Oggi la Gen Z vuole trasparenza. Chiedono ingredienti naturali, locali, possibilmente bio. Non è solo una moda: è una consapevolezza che cresce ogni giorno. Non basta che un drink sia buono, deve anche essere giusto. Tracciabilità e sostenibilità non sono concetti secondari, ma centrali. E se riesci a fare tutto questo in un bicchiere da aperitivo, allora hai davvero colpito nel segno.

Cocktail NO/LOW che hanno una personalità

Mocktail? Certo, ma solo se è fatto con infusi artigianali, fermentazioni e magari se ha anche un nome interessante e una storia da raccontare. La Gen Z non è interessata a bere “qualcosa di simile a un cocktail, ma senza alcol”. Vogliono qualcosa che abbia personalità, che sia unico. Non si accontentano della classica bibita zuccherata, ma cercano un’esperienza sensoriale completa, anche nei drink senza alcol.

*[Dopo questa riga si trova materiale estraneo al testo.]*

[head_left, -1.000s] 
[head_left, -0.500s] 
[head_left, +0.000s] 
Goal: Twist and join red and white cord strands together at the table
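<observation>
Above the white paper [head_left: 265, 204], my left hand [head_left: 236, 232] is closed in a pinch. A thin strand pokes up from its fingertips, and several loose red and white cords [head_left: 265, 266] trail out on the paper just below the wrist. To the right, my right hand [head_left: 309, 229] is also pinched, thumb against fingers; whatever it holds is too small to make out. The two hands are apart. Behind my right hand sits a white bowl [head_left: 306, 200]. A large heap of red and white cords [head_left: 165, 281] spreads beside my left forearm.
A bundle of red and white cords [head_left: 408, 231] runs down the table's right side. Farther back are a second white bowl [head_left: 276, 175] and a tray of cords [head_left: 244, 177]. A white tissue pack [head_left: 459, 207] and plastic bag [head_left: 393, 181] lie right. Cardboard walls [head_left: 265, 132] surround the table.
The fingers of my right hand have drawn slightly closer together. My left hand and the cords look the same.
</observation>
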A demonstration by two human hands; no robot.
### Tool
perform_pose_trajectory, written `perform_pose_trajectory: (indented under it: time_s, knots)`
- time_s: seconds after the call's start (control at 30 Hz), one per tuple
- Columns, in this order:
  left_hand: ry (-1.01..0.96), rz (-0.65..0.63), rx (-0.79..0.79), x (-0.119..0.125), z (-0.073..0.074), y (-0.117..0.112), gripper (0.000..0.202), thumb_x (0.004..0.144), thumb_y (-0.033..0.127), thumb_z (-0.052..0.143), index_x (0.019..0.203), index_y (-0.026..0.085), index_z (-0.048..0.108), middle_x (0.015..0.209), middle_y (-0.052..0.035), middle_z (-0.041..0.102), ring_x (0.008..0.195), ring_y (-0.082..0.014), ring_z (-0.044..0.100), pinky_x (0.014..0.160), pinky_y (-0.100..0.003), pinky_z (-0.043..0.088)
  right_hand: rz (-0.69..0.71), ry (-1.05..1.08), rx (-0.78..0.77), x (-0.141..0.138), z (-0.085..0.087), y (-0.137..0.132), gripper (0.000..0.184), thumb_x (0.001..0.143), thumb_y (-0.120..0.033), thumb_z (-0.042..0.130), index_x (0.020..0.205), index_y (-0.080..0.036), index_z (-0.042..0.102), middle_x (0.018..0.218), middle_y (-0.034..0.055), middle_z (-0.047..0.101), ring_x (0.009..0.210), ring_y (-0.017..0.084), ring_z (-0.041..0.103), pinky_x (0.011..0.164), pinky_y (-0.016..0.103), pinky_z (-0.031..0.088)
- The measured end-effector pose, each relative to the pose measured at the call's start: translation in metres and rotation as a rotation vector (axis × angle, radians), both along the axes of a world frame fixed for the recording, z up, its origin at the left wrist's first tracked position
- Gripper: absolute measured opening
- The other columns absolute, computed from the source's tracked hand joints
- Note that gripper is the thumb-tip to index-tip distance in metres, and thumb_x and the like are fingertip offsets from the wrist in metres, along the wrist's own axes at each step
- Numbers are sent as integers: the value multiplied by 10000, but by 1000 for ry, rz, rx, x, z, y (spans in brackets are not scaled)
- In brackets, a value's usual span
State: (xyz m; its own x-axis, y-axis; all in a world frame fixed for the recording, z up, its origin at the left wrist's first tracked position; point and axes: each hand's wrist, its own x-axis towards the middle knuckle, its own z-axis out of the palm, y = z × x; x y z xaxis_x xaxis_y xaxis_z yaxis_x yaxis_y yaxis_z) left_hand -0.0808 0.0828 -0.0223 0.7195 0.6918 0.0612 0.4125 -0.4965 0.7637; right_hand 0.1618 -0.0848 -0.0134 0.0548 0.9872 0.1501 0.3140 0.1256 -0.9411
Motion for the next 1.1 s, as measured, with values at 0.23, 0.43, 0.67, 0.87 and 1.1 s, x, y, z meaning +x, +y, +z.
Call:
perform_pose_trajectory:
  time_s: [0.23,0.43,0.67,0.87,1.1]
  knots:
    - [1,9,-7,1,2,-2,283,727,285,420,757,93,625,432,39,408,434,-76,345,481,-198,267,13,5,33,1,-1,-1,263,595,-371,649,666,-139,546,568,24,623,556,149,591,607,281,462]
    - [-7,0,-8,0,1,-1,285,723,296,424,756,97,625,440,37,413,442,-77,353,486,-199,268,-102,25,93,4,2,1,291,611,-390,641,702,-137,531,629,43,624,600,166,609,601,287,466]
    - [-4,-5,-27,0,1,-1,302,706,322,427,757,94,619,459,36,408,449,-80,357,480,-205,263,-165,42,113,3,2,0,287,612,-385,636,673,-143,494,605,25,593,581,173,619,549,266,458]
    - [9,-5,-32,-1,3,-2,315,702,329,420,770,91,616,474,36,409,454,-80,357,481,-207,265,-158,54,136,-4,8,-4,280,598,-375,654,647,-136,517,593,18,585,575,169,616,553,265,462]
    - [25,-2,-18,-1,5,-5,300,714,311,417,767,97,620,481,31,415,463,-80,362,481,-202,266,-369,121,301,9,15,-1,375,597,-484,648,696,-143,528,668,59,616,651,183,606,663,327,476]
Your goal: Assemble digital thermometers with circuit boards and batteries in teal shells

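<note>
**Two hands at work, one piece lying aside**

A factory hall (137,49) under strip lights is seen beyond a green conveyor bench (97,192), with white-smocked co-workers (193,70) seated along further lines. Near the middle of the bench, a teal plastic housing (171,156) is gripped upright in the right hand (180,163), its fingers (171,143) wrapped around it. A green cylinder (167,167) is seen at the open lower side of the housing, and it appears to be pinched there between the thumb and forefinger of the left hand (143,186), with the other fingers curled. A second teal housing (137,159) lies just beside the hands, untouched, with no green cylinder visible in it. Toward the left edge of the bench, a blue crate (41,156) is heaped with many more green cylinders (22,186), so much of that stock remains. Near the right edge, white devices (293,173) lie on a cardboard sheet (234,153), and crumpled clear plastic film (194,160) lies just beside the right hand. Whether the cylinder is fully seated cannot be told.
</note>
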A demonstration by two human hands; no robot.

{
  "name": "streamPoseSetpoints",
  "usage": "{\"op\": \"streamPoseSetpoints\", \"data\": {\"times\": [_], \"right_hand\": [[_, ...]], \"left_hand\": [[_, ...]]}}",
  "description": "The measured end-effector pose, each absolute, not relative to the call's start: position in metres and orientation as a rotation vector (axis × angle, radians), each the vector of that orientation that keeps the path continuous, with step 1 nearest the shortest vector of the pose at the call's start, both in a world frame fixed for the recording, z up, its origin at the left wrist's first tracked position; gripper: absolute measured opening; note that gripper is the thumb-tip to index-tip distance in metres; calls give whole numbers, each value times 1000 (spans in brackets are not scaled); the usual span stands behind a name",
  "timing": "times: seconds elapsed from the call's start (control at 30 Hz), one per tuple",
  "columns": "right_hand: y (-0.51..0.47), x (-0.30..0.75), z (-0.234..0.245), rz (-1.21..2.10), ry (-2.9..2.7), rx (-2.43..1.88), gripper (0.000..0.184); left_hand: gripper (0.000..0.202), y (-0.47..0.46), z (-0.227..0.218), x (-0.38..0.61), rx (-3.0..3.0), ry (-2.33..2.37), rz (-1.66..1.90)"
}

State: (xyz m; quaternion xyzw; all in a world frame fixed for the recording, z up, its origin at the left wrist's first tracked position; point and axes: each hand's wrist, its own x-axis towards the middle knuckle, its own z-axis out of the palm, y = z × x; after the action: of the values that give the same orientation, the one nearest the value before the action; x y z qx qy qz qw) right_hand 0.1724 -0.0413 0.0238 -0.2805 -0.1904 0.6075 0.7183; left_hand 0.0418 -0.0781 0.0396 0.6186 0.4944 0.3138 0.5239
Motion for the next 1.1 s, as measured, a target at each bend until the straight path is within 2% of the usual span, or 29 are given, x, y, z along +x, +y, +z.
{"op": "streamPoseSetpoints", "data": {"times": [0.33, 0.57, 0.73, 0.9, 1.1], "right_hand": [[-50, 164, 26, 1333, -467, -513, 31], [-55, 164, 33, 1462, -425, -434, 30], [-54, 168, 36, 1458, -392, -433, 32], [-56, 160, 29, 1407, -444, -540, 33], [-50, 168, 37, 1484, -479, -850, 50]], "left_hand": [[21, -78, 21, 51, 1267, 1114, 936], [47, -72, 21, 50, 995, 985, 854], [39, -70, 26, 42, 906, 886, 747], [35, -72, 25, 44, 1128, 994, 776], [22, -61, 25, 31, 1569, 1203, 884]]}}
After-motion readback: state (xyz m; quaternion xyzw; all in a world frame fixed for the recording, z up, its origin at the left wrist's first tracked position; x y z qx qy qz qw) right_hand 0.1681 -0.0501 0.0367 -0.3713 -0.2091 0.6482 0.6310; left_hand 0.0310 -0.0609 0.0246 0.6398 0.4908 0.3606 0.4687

Estetica e condivisibilità

Un altro aspetto fondamentale: il drink non si beve mai da solo. Deve essere condivisibile. Non solo con le persone intorno, ma anche con i propri follower sui social. L’estetica del drink è essenziale: deve essere un prodotto che racconti qualcosa di sé, che parli di chi lo ordina. E per la Gen Z, l’aspetto visivo è parte integrante dell’esperienza. L’immagine del drink, la sua forma, i suoi colori, la sua decorazione devono essere perfetti, instagrammabili per non far perdere occasione di mostrarlo a tutti.

Come adattare il tuo bar (senza fare il giovane)

Se gestisci un bar e vuoi adattarti a queste nuove richieste senza sembrare troppo “giovane” o forzato, ci sono alcune mosse fondamentali:

  • Rivedi la carta: inserisci drink analcolici veri e propri, pensati con la stessa cura dei cocktail classici. Non devono essere solo un’alternativa, ma una scelta di qualità.
  • Forma il tuo staff: usa un linguaggio inclusivo, che sappia rispondere alle curiosità dei clienti. Conoscenza dei prodotti e attenzione al cliente curioso sono cruciali.
  • Valorizza i tuoi valori: il packaging, la sostenibilità e le scelte etiche sono essenziali. Non basta dire che il prodotto è sostenibile, devi raccontarlo. Ogni piccolo dettaglio conta.
  • Dai spazio alla community: organizza eventi collaborativi, musica dal vivo, mini-talk che parlano di temi di interesse. Non solo DJ-set, ma esperienze che uniscano le persone intorno a temi condivisi.

La Gen Z non sta rovinando l’aperitivo. Sta semplicemente togliendo l’etichetta appiccicosa e restituendo al rito il suo vero significato: stare insieme, con qualcosa di buono nel bicchiere. Non importa che sia un Martini, un kombucha al rosmarino o una clarified apple soda, quello che conta è che abbiano scelto di esserci. E forse, in questo, stanno insegnando qualcosa anche a noi.